The operation of the crystallizer is carried out as follows. The electric heating elements 21 are turned off and the melt is poured from the pouring ladle 1 through the submerged nozzle 2 into the inside of the pipe 4, which leads to its further heating with the porous coating 5 and the heat carrier. When the porous coating 5 with the coolant is heated, steam is formed evenly along the height of the crystallizer, which, together with the boiling coolant, enters the space between pipes 4 and 6 and along the longitudinal ribs 7 then hits the perforated grid 9 and through the holes in it 10 enters through the steam lines 8 into the condenser 11. The coolant separated on the grate 9 from the steam flows down the walls of the pipe with a larger diameter 6 into the lower part of the crystallizer.

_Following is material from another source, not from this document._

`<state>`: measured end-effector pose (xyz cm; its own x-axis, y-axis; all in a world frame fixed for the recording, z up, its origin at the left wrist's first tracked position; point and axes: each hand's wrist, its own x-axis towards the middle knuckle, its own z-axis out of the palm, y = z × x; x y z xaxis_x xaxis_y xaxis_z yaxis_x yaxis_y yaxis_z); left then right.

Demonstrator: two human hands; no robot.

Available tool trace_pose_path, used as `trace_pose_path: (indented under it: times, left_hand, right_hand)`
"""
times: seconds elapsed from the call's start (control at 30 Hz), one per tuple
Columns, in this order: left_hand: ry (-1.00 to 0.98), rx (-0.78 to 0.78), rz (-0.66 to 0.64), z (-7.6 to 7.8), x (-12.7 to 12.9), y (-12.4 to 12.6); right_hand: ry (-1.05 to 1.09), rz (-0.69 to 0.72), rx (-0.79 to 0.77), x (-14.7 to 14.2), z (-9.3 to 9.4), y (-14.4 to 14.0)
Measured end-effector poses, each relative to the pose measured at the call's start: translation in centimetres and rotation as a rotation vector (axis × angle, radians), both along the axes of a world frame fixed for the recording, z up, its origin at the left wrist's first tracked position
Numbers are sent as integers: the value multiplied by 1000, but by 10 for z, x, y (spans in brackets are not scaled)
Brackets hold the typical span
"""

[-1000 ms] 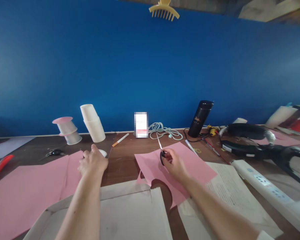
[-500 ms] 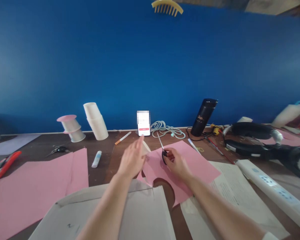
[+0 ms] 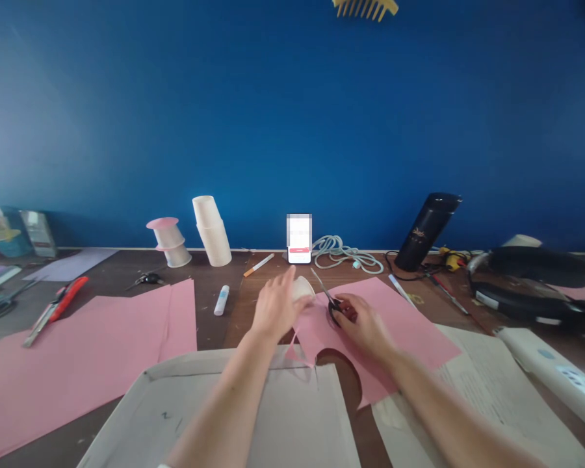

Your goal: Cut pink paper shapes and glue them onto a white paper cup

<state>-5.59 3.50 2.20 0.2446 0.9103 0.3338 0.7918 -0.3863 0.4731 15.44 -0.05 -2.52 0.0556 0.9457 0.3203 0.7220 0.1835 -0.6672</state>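
Our left hand [image 3: 275,309] grips a white cup [image 3: 302,287] at centre frame, set on the edge of the pink sheet [image 3: 390,325]; our right hand [image 3: 365,325] is closed on the scissors [image 3: 332,300], blades pointing up-left toward the cup. We judge the tips could nick the cup or our left fingers, being so near. We count two pink sheets, the other [image 3: 78,351] lower left, one cup stack [image 3: 212,231], one glue stick [image 3: 221,300], one flask [image 3: 426,231].
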Motion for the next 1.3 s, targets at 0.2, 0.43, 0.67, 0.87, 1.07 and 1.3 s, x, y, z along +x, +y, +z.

The supply of cooling water through the pipes 14 and 15 into the coils 12 and 13 is switched on, which leads to the cooling of the steam and its condensation in the condenser 11. The heated cooling water comes out through the pipes 16 and 17. The condensate is collected through the condensate lines 18 into the collector 19 and then through a single condensate line 20 flows into the lower part of the space with pipes 4 and 6. The temperature of the water heated in the coils 12 and 13 of the condenser 11 is fixed according to the indications of thermocouples 23 and 24, which allows, at a known flow rate of cooling water to the crystallizer, to set the value of the heat flux removed from the poured melt.

Claims (1)

A crystallizer for producing continuously cast cylindrical billets from high-alloyed alloys, containing a housing with a heat pipe located in it, formed by pipes coaxially installed one into the other with the formation of a closed space for the coolant between them, a steam condenser connected by steam pipelines and condensate pipelines with a heat pipe to form a closed evaporative -condensing circuit, electric heating elements located in the lower part of the closed space between the pipes, thermocouples connected to the automatic control system for the cooling of the crystallizer, in the closed space between the pipes coaxially installed one into the other, longitudinal ribs are made evenly along the perimeter, the inner surface of the pipe of smaller diameter between ribs covered with a porous coating, characterized in that the steam condenser is located outside the heat pipe housing and there are two coils made of copper pipes into which There is cold water, the condensate pipelines are combined into a condensate collector located at an angle α = 10-15 ° down to the horizon, a single condensate pipeline is adjacent to the lower part of the condensate collector, and a perforated grid is located in the upper part of the heat pipe in front of the steam pipelines.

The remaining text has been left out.